How Does vivo Integrate with APISIX

November 25, 2022

Case Study

Overview

Since May 2021, vivo has introduced Apache APISIX as its API Gateway. After more than a year of practice in vivo, APISIX has solved many technical and business pain points and has been used on a large scale.

Pain Points before Using APISIX

  • Complex Management of Business Scenarios and System Maintenance

    Due to the rapid growth of business, there are various scenarios and systems that serve them, which vivo needs a unified way to manage.

  • Interact between the Data Plane and the Control Plane

    For medium and large-sized companies like vivo, it’s unexpected that minor trouble that occurs in the data plane will impact the control plane.

  • No Support for Multi-Dimension Resources

    Diverse projects leads to various domain names and URLs. The business department needs to search according to different resource dimensions.

  • Uncontrollable Impact of Problems

    As vivo’s projects are complex, and the effect of problems encountered are uncontrollable. The use of some complicated plugins intensifies this.

By replacing APISIX with NGINX, vivo finally successfully made a series of achievements as below.

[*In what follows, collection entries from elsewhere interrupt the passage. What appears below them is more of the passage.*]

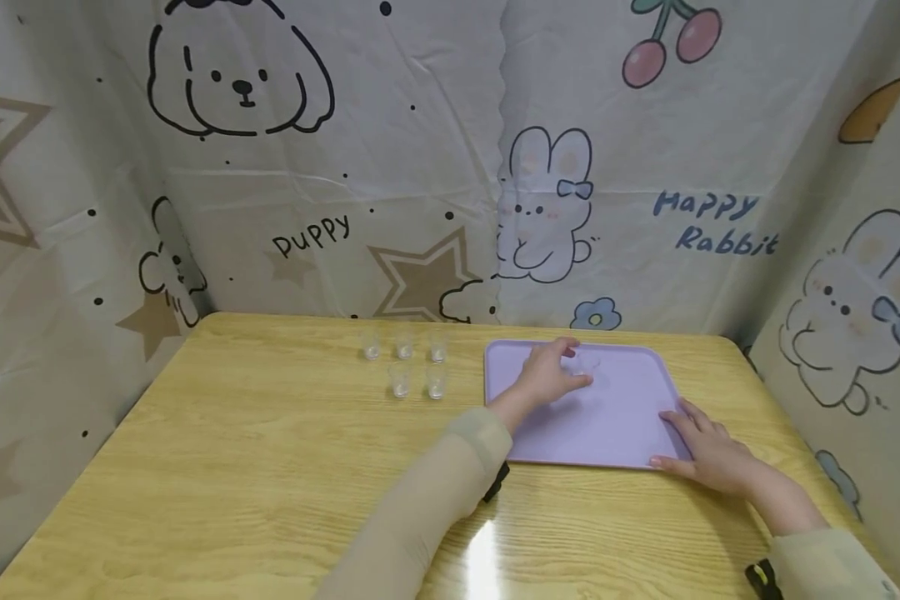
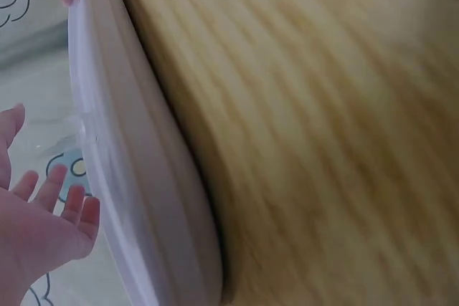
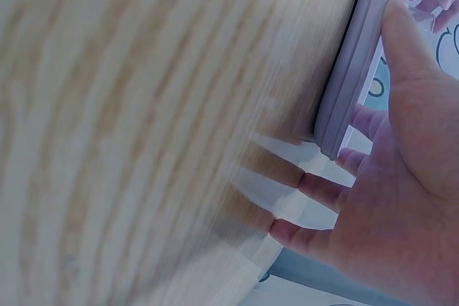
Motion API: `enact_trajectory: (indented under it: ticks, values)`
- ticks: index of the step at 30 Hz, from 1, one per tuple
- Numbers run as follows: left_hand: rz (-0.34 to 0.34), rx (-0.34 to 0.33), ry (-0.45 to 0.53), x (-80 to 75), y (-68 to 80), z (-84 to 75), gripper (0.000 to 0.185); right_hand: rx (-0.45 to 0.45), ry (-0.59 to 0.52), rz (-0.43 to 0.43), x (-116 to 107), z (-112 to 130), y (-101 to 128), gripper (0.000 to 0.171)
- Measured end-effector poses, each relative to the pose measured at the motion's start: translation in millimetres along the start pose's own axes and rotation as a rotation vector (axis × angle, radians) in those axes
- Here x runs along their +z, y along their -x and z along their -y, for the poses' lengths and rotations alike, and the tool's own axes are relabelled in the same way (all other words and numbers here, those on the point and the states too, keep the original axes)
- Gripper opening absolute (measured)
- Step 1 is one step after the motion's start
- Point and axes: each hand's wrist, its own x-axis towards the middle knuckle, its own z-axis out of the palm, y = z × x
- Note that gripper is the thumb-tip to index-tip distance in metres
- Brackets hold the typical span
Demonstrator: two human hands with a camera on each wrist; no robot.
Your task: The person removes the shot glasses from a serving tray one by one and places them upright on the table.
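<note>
A small clear cup (image 1: pixel 587 364) stands on the lilac tray (image 1: pixel 622 417), faint in the head view. My left hand (image 1: pixel 546 373) hovers above the tray beside that cup. In the left wrist view the fingers of the left hand (image 2: pixel 54 227) are spread and apart from the clear cup (image 2: pixel 87 130). At the tray's near right corner, my right hand (image 1: pixel 712 450) holds the edge, thumb along the front and fingers at the right rim. The right wrist view has two fingers of the right hand (image 3: pixel 401 177) touching the table.
Several more small clear cups (image 1: pixel 437 382) stand in two rows on the wooden table (image 1: pixel 270 467), left of the tray. A printed curtain (image 1: pixel 420 167) hangs behind the table and along both sides. Dark straps show near both sleeves.
</note>
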Motion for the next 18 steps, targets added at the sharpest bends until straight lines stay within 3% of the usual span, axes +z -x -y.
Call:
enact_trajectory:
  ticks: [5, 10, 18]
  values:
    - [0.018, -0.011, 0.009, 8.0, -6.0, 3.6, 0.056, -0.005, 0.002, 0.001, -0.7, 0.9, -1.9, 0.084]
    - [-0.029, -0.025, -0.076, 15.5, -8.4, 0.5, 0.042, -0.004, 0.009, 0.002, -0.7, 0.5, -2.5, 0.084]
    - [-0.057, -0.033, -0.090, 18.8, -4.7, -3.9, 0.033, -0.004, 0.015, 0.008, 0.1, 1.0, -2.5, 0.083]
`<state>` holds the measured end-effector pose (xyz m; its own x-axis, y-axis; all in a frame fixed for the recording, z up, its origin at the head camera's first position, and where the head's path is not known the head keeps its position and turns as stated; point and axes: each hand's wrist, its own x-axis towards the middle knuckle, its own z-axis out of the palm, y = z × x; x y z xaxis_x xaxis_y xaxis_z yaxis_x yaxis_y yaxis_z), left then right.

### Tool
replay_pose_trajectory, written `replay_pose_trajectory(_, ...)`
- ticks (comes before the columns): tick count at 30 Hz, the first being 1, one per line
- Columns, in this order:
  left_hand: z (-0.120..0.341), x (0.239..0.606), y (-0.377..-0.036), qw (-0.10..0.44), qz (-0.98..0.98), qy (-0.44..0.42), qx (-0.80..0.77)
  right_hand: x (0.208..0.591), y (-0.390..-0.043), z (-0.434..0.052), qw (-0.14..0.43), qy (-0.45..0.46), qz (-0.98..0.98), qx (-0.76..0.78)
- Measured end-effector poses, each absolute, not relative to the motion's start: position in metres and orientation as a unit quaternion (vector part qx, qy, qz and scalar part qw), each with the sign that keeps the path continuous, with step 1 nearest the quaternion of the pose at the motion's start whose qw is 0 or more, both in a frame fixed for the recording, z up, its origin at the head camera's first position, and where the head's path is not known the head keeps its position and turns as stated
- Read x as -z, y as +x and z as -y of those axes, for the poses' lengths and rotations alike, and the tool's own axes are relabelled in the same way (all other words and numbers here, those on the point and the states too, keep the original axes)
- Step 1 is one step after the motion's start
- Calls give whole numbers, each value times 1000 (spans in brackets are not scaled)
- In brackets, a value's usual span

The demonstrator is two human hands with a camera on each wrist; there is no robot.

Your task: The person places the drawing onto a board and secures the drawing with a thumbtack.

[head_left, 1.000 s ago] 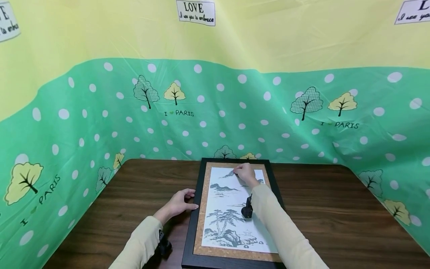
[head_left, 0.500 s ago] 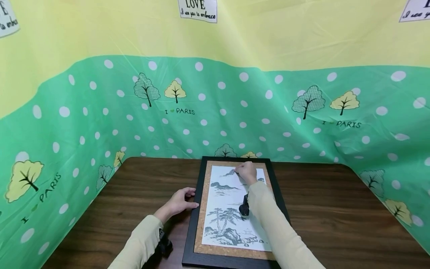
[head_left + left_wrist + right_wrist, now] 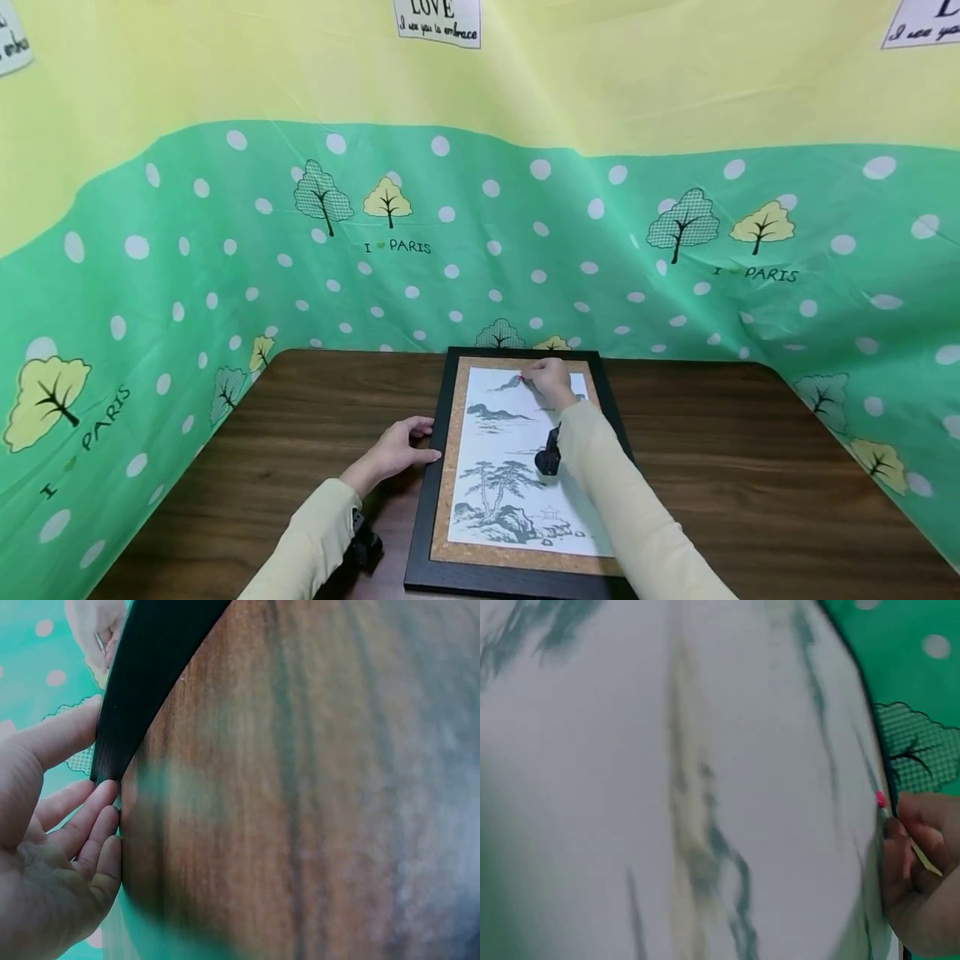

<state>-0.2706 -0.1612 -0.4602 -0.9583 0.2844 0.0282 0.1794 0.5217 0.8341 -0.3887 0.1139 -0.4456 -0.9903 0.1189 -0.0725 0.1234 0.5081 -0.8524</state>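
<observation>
A sheet of paper point(image 3: 491, 437) printed with a grey landscape of mountains, trees and rocks lies on a cork board point(image 3: 480, 553) inside a black frame point(image 3: 424, 500). My right hand point(image 3: 551, 383) is at the sheet's top, fingertips bent round a small pink-red push pin point(image 3: 880, 799); only its bright end shows, and the tip is hidden. My left hand point(image 3: 396, 450) touches the frame's left edge with thumb and fingertips. In the left wrist view, its thumb rests on the frame bar point(image 3: 154, 667) and the other fingers are beside it, loosely bent.
The frame lies on a dark wood table point(image 3: 720, 475), its top close to the table's far edge. Behind hangs a green and yellow cloth point(image 3: 480, 225) with trees and dots. A small black device point(image 3: 549, 454) on the right wrist hangs over the paper.
The bright end of the push pin now shows at my right fingertips, where it was hidden before. Both hands stay in nearly the same place; the view shifts slightly.
</observation>
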Motion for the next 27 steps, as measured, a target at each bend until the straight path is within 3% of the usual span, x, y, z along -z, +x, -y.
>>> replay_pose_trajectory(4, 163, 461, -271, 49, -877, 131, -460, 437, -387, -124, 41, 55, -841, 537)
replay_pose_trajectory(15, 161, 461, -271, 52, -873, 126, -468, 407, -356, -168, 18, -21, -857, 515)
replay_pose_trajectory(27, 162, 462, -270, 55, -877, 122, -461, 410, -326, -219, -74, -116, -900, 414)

Achievements after Using APISIX

  • High Availability

    No major failure has occurred since APISIX is launched in vivo, and the system availability exceeds 99.99%.

  • High Performance

    Undertaking significant online traffic and serving a large number of services, the current online forwarding traffic reaches close to one million QPS (Queries-per-second).

  • Rich Features

    Thanks to APISIX's rich features, APISIX can cover almost common NGINX proxy scenarios. About 50% of the vivo projects is migrated from the NGINX to the APISIX clusters.

  • Supporting the Construction and Development of Cloud-Native

    The K8s bare metal supporting the containerization has reached a scale of 10,000. About 40% of the projects has been migrated from bare metal and virtual machines to the K8s container platform, supporting and promoting vivo’s containerization progress.

vivo's System Design Based on APISIX

Next, let’s look at the vivo’s system design after adopting APISIX.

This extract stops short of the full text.